How heat works to cook food, how proteins and carbohydrates and fats are affected by heat, acid, sugar, salt, etc. Why you shouldn't store powdered spices for months altogether, and why Coke is absolutely the wrong choice to counteract a massive dose of chillies. And much more.
In the first few chapters of Masala Lab, Krish Ashok focuses on the physics, chemistry and some of the biology that goes into the ingredients, utensils, processes and techniques of the average Indian kitchen. He examines common flavours and what they consist of, how they work, and so on. In the last section of the book, Ashok suggests algorithms to make individualized rice, bread, gravy, chutney/raita and salad dishes, based on several different regional cuisines.
The best thing about Ashok's writing is that he is good at explaining science in layman's terms. He knows how much explanation is needed, and how much would be too much: he strikes the balance well. The many illustrations to explain concepts are a bonus. That said, while the writing tries to be witty, it does go overboard at times and becomes irritating.
Earlier this year, I had read Harold McGee's definitive tome on food science, On Food and Cooking. Having read that, I was a little sceptical if Ashok's book, only about a quarter of the length of McGee's, would be as impactful. While the books do cover some of the same ground, their goals are separate. McGee sets out to cover food science in its entirety (he even examines, for each ingredient group, nutritive values, history, manufacturing, spoilage and contamination); he is thorough. Ashok's book, on the other hand, has a relatively narrow focus: just a few major Indian cuisines, and just enough knowledge imparted to help an Indian home cook understand the how, why, what and when of Indian food.

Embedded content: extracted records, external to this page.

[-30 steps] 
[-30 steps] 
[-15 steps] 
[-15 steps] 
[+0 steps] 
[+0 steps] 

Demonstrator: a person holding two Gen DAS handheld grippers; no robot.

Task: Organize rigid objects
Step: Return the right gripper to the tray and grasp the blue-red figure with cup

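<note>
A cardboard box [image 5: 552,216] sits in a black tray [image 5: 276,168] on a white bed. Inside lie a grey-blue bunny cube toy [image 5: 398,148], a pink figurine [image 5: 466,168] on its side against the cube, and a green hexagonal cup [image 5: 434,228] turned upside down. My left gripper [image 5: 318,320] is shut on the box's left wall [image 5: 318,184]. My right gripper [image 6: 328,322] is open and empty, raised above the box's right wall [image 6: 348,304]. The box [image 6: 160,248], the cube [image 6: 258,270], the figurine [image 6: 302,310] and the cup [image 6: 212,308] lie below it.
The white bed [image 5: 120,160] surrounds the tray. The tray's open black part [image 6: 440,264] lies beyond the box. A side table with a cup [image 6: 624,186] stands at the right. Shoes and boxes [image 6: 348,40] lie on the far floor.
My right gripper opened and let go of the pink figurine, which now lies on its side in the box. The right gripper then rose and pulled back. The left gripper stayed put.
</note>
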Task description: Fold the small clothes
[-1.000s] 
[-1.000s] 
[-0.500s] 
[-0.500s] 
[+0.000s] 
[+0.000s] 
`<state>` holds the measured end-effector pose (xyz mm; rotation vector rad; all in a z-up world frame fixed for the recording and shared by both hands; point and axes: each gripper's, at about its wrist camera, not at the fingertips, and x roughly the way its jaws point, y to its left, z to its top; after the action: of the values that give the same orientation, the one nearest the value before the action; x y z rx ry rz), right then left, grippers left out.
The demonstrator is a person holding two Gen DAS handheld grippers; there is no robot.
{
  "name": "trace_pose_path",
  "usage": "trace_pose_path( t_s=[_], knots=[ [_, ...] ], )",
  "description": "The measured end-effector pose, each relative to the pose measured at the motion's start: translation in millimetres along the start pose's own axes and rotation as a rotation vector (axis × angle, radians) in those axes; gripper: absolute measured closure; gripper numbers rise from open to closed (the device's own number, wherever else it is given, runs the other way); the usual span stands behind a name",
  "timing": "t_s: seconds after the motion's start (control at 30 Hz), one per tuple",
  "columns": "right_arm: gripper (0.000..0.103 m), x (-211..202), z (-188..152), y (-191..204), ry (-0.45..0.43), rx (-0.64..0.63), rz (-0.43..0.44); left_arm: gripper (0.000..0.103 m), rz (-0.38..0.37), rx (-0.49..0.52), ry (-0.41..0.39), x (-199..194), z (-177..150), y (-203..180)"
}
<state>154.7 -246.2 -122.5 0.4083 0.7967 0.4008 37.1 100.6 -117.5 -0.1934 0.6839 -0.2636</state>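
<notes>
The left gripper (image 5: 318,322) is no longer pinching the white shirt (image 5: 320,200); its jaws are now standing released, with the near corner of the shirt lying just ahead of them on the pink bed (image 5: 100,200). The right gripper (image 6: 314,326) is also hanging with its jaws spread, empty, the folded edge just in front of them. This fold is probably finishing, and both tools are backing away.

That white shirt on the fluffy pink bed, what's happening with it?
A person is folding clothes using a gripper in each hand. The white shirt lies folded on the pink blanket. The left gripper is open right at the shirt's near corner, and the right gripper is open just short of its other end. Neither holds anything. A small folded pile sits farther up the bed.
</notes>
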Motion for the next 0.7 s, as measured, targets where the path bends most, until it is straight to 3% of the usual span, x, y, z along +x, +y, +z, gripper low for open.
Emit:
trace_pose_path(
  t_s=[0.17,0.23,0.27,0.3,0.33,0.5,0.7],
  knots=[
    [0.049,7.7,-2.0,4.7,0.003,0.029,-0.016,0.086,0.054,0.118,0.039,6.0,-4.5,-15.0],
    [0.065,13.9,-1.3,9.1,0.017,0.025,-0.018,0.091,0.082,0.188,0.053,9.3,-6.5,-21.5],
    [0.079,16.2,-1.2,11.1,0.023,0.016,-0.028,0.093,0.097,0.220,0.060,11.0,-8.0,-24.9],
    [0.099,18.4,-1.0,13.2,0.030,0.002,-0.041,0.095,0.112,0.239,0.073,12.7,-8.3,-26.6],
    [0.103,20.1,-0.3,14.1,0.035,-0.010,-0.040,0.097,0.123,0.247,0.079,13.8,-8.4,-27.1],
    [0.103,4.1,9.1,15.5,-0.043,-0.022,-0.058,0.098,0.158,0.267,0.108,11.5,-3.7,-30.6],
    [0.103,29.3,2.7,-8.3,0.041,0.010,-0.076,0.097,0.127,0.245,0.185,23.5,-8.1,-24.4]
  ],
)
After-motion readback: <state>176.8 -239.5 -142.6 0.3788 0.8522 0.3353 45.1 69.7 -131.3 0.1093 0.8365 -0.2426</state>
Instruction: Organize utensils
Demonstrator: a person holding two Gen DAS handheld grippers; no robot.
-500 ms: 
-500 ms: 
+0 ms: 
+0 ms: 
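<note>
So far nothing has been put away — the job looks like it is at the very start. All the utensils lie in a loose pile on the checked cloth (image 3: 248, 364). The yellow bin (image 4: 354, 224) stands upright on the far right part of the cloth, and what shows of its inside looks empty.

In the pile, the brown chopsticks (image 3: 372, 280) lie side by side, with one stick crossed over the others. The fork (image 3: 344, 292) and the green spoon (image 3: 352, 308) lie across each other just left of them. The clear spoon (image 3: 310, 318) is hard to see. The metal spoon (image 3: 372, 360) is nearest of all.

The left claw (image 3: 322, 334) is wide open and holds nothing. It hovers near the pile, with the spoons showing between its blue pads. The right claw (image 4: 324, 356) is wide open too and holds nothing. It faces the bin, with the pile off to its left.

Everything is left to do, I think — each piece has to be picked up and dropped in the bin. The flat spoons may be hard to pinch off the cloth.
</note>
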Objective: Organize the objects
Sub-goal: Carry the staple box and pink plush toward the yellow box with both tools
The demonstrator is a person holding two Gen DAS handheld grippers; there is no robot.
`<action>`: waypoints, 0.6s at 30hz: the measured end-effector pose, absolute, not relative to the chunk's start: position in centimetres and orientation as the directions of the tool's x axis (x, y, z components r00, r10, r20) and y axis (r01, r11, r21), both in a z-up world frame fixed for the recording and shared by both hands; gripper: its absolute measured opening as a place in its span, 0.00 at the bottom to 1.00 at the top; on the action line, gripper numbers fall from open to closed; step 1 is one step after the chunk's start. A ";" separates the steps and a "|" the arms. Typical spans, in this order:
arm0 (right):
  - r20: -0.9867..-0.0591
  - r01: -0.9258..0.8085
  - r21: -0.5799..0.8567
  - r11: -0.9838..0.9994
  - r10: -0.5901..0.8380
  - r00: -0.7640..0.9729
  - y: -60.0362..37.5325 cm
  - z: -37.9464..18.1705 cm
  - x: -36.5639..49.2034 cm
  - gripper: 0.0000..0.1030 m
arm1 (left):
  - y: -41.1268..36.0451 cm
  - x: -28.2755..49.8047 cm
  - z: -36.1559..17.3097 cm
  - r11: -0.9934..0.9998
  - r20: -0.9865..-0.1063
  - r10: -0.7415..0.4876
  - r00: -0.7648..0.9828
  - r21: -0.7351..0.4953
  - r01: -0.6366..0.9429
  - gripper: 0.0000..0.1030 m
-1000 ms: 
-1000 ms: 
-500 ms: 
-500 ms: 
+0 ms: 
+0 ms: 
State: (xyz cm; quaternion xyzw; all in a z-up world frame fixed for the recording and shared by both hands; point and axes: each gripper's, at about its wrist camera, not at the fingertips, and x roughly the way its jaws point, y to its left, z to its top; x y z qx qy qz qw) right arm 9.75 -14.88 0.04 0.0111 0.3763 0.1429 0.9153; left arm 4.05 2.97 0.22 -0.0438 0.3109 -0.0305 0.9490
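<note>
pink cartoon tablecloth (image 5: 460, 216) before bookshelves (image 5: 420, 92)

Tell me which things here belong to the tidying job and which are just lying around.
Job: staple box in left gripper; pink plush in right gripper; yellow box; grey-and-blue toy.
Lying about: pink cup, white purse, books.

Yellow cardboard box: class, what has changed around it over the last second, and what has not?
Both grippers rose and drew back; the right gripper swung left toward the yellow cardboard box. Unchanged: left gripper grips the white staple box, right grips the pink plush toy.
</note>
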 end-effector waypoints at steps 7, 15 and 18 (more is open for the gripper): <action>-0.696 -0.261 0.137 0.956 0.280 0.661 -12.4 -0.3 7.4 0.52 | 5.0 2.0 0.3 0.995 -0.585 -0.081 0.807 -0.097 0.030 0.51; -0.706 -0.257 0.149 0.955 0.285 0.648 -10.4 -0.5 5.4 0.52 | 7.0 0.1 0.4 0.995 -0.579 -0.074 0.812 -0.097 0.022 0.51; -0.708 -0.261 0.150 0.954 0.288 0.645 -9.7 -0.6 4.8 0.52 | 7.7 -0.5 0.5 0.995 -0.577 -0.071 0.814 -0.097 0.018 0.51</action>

That said, I was not really the target audience for this book. I have been cooking for the past thirty years and more; I studied hotel management, so do have some food production training. And, given that I cook three meals a day without any domestic help, I simply don't have the time to do any of the experiments Ashok suggests. What's more, I realize a lot of what the 'average Indian' seems to do—pressure cook by the ‘whistle system’; pressure-cook rice, mostly cook Indian food, adore chillies, etc—is not me. At all.
But yes, I did learn some things that I will be implementing in my cooking. And I can imagine that anybody who likes cooking but is worried about following recipes, or is new to cooking, might benefit a good deal from this book.